— PROBLEM TO WORK ON —
Output nothing but the lines from the beginning of the listing below through the line containing "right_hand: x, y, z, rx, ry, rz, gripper", exactly as they stand, without pictures.
....
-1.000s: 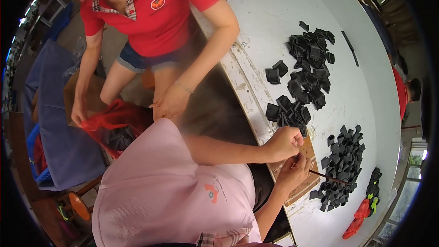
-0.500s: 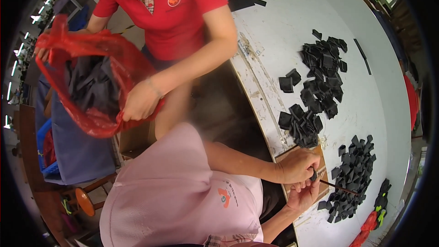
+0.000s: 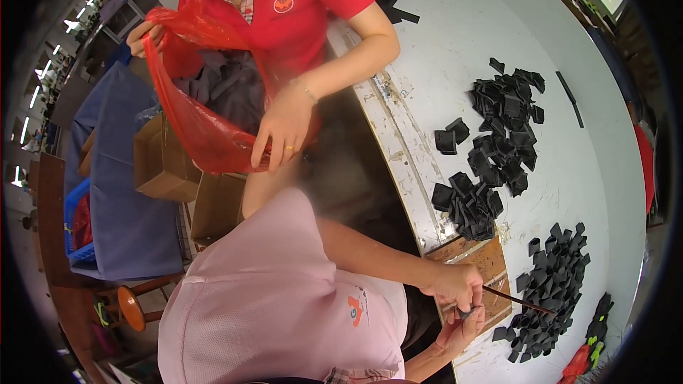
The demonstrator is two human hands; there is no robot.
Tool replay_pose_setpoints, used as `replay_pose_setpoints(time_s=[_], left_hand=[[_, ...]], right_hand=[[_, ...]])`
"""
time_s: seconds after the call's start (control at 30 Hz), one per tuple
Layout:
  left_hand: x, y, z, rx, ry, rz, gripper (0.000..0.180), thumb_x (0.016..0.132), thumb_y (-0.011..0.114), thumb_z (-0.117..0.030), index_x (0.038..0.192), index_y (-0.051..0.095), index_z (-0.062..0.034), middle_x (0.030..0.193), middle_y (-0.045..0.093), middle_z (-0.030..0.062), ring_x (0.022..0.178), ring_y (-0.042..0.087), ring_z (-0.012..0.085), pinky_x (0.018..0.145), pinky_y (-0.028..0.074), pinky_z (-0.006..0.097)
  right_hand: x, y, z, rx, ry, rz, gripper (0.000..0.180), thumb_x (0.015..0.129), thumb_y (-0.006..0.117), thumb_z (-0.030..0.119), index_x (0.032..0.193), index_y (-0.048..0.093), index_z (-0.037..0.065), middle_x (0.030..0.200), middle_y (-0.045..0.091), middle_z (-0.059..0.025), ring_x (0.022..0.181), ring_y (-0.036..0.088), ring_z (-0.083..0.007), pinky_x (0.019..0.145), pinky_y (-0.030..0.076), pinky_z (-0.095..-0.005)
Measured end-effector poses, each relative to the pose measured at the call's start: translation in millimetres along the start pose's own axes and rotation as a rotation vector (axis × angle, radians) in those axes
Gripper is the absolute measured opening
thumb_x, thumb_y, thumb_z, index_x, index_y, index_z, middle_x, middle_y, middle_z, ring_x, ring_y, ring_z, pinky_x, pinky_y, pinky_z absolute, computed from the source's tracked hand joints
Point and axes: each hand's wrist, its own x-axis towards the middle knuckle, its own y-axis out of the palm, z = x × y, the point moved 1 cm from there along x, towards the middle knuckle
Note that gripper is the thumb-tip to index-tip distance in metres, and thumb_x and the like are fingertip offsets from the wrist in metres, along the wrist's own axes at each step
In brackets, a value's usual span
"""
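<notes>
My left hand (image 3: 457,286) and my right hand (image 3: 461,333) meet at the near table edge, fingers closed together. Between their fingertips is a small black fabric piece (image 3: 466,312), mostly covered. A thin dark rod (image 3: 519,301) slants from beside my left fingers toward a pile of small folded black pieces (image 3: 551,284); whether I hold it cannot be made out. Under my hands lies a brown wooden board (image 3: 484,262). Flatter black fabric pieces (image 3: 504,128) are heaped farther along the table.
Across from me, a person in a red shirt (image 3: 306,21) holds a red plastic bag (image 3: 206,135) with dark cloth inside. Cardboard boxes (image 3: 163,160) and a wooden stool (image 3: 131,308) stand at left. A black strip (image 3: 569,99) lies on the white table (image 3: 441,43).
My hands have moved slightly left and down, away from the rod, and more of the board shows. The other person has shifted the red bag right and up, exposing the boxes.
</notes>
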Motion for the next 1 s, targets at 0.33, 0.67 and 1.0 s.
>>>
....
— REPLY —
-1.000s: 
-0.500s: 
+0.000s: 
The demonstrator is two human hands; there is no robot.
Tool replay_pose_setpoints, used as `replay_pose_setpoints(time_s=[_], left_hand=[[_, ...]], right_hand=[[_, ...]])`
"""
time_s: seconds after the call's start (control at 30 Hz), one per tuple
Layout:
  left_hand: x, y, z, rx, ry, rz, gripper (0.000..0.180), thumb_x (0.016..0.132), thumb_y (-0.011..0.114), thumb_z (-0.117..0.030), index_x (0.038..0.192), index_y (-0.051..0.095), index_z (-0.062..0.034), middle_x (0.030..0.193), middle_y (-0.045..0.093), middle_z (-0.030..0.062), ring_x (0.022..0.178), ring_y (-0.042..0.087), ring_z (-0.012..0.085), pinky_x (0.018..0.145), pinky_y (-0.028..0.074), pinky_z (-0.006..0.097)
  right_hand: x, y, z, rx, ry, rz, gripper (0.000..0.180), thumb_x (0.015..0.129), thumb_y (-0.006..0.117), thumb_z (-0.030..0.119), index_x (0.032..0.193), index_y (-0.048..0.093), index_z (-0.037..0.065), middle_x (0.030..0.200), middle_y (-0.045..0.091), middle_z (-0.059..0.025), ring_x (0.022..0.181), ring_y (-0.036..0.088), ring_z (-0.083..0.007), pinky_x (0.019..0.145), pinky_y (-0.030..0.076), pinky_z (-0.095..-0.005)

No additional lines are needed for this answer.